All progress messages go to stderr so they never pollute the `eval`-captured
output.

### Smart-skip markers

After a successful sync, a JSON marker file (`.VAR_NAME.synced`) is written
to the scratch cache root. On the next sync, rsync is skipped if:

1. The marker is younger than `skip_if_fresh_seconds` (default 3600 = 1 hour).
2. The source directory's top-level mtime hasn't increased (checks the
   directory itself and all immediate children).

Deep changes inside the tree are not detected by the marker — but rsync itself
handles those efficiently via its own delta-transfer algorithm. The marker only
avoids the overhead of *launching* rsync when nothing has changed.

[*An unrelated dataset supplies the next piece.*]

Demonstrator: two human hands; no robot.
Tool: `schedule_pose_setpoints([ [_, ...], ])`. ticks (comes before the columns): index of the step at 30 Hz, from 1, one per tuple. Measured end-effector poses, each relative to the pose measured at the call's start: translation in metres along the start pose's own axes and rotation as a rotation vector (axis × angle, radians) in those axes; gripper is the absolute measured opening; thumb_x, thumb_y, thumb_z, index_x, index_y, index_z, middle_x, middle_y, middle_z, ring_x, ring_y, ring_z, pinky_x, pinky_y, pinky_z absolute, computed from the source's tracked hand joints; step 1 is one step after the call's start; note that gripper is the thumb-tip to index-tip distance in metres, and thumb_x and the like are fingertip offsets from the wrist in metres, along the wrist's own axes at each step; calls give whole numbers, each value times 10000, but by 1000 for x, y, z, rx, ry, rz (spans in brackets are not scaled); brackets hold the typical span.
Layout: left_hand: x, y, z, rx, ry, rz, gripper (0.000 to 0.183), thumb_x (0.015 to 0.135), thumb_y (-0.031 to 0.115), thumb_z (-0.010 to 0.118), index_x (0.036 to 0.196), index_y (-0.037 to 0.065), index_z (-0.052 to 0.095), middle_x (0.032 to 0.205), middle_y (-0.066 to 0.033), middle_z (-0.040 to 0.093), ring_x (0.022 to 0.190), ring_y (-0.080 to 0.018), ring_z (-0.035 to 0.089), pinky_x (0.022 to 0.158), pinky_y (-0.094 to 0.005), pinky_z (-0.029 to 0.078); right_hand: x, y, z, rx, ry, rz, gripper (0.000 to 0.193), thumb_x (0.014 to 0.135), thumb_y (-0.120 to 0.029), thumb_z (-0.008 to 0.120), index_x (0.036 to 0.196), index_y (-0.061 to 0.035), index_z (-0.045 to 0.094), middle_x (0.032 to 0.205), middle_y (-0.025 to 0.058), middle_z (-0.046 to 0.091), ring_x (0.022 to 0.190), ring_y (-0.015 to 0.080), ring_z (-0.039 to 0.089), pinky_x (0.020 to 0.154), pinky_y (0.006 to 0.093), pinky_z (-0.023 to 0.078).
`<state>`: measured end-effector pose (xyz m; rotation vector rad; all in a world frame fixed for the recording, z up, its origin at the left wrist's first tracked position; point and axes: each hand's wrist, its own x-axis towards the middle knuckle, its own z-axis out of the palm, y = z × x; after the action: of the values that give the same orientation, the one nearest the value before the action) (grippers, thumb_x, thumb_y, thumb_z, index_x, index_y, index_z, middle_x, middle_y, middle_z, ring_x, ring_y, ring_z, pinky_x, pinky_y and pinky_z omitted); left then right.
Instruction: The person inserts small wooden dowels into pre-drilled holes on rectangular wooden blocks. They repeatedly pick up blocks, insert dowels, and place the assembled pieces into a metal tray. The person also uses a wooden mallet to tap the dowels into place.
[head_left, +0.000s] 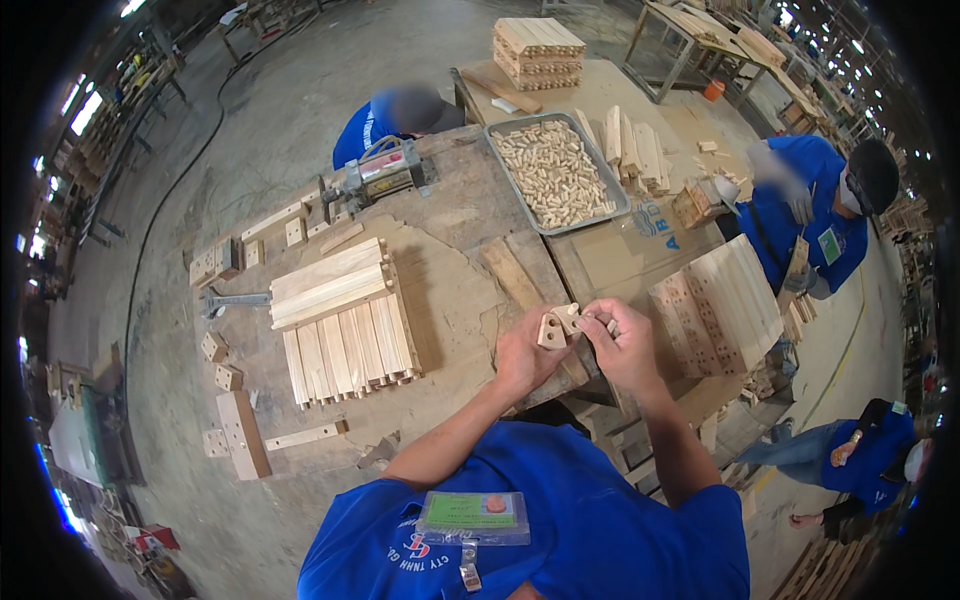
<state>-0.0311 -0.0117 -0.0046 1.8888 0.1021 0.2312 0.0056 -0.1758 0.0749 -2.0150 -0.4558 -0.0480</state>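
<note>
My left hand (524, 352) is closed around two pale wooden pieces (551, 332) with round holes drilled in their end faces. From the end of one, a short wooden dowel (573, 311) stands out. Close against it, my right hand (624, 345) is closed with thumb and fingertips pinched, and another small dowel (612, 327) shows between its fingers. Beyond both hands, a grey tray (548, 231) is heaped with loose dowels (555, 170). To my left lies a stack of wooden slats (345, 320), dowels poking from the near ends of its lower layer.
An adjustable wrench (235, 301) and drilled wood blocks (228, 377) lie left of the stack. Behind sits a metal clamp-like machine (385, 172). Drilled boards (715, 310) are piled at right, near a co-worker (810, 205); another co-worker (370, 125) bends at the far side.
</note>
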Motion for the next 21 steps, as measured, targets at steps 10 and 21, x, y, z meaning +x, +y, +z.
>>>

Use `--force` to bypass smart-skip.

### Per-variable locking

Each variable gets its own lock file (`.VAR_NAME.lock`) using `flock`. If two
jobs try to sync the same variable simultaneously, one waits (up to
`lock_timeout_seconds`). This prevents partial or corrupted syncs on shared
scratch directories.

## Commands

### `euler-files init`

Interactive wizard that:

- Detects `$SCRATCH` automatically
- Presents preset env vars (HF_HOME, TORCH_HOME, PIP_CACHE_DIR, etc.) with
  descriptions
- Lets you pick which ones to manage and configure their source paths
- Warns about overlapping paths (e.g. `XDG_CACHE_HOME` contains `HF_HOME`)
- Offers advanced settings: parallel jobs, lock timeout, smart-skip threshold
- Saves config to `~/.euler-files.json`

### `euler-files sync [OPTIONS]`

Syncs caches from persistent storage to scratch.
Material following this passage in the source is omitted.